From the records below, copy each line in which the string "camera" occurs.

+ + + + +

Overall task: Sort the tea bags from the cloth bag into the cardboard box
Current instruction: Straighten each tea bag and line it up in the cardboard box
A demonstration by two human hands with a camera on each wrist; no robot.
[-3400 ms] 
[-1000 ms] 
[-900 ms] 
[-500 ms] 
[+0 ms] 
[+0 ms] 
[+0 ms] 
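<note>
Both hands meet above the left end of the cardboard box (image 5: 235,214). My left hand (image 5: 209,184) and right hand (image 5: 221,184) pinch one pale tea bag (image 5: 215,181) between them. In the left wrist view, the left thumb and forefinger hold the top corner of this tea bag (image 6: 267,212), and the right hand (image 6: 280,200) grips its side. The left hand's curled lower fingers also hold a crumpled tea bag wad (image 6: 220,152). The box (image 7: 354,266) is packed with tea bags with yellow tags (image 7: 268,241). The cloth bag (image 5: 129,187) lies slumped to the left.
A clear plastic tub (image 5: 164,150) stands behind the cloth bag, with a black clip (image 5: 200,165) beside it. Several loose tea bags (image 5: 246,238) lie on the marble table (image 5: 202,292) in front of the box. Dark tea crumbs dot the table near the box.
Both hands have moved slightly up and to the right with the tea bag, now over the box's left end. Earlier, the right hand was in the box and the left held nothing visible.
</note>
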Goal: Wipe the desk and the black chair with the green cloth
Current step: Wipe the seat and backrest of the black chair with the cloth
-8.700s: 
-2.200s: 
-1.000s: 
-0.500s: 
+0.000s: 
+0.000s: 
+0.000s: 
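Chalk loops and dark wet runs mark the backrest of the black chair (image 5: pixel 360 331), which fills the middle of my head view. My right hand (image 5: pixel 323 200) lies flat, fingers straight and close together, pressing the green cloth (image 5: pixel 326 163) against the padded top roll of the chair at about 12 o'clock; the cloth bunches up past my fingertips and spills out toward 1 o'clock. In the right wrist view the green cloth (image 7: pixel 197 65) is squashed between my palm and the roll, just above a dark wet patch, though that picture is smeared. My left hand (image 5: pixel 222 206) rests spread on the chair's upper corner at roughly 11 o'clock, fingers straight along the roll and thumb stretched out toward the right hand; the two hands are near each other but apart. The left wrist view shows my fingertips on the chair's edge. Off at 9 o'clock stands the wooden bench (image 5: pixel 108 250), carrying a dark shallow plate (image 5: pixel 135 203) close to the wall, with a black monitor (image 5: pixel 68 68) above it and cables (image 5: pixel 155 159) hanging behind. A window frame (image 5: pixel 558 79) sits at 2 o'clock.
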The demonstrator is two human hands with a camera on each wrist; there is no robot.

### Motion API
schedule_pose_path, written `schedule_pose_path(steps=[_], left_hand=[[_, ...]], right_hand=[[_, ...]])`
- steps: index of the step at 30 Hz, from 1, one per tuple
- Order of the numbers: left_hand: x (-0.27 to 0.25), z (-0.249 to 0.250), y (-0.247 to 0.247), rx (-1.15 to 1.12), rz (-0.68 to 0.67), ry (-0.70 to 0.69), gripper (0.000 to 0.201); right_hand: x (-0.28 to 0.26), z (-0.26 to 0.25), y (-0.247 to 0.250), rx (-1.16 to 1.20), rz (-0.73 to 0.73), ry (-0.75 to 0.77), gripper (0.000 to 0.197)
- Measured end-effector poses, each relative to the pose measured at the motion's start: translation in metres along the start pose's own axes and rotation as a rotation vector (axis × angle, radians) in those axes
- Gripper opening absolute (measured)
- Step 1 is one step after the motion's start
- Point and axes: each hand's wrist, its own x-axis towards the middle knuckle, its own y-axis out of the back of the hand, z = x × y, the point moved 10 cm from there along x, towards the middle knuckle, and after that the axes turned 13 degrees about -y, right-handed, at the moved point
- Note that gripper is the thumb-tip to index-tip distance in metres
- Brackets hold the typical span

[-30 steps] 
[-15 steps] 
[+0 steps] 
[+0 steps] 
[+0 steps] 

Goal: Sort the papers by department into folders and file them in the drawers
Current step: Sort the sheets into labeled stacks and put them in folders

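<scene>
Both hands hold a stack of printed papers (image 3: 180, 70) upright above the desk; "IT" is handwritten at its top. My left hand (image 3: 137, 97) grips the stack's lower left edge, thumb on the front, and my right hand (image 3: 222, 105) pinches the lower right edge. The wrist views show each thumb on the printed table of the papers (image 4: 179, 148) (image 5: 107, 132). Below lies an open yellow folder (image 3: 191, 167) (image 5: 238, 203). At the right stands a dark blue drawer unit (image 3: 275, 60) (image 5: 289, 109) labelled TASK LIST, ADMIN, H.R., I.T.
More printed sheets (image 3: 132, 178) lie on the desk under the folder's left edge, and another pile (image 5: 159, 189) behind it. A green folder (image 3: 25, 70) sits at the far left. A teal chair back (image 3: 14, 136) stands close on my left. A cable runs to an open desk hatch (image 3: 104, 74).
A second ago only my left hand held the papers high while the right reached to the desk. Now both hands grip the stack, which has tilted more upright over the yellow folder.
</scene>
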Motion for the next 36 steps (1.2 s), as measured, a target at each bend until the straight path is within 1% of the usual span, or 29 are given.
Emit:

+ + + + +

**Answer for the task**
A demonstration by two human hands with a camera on each wrist; no robot.
The demonstrator is two human hands with a camera on each wrist; there is no robot.

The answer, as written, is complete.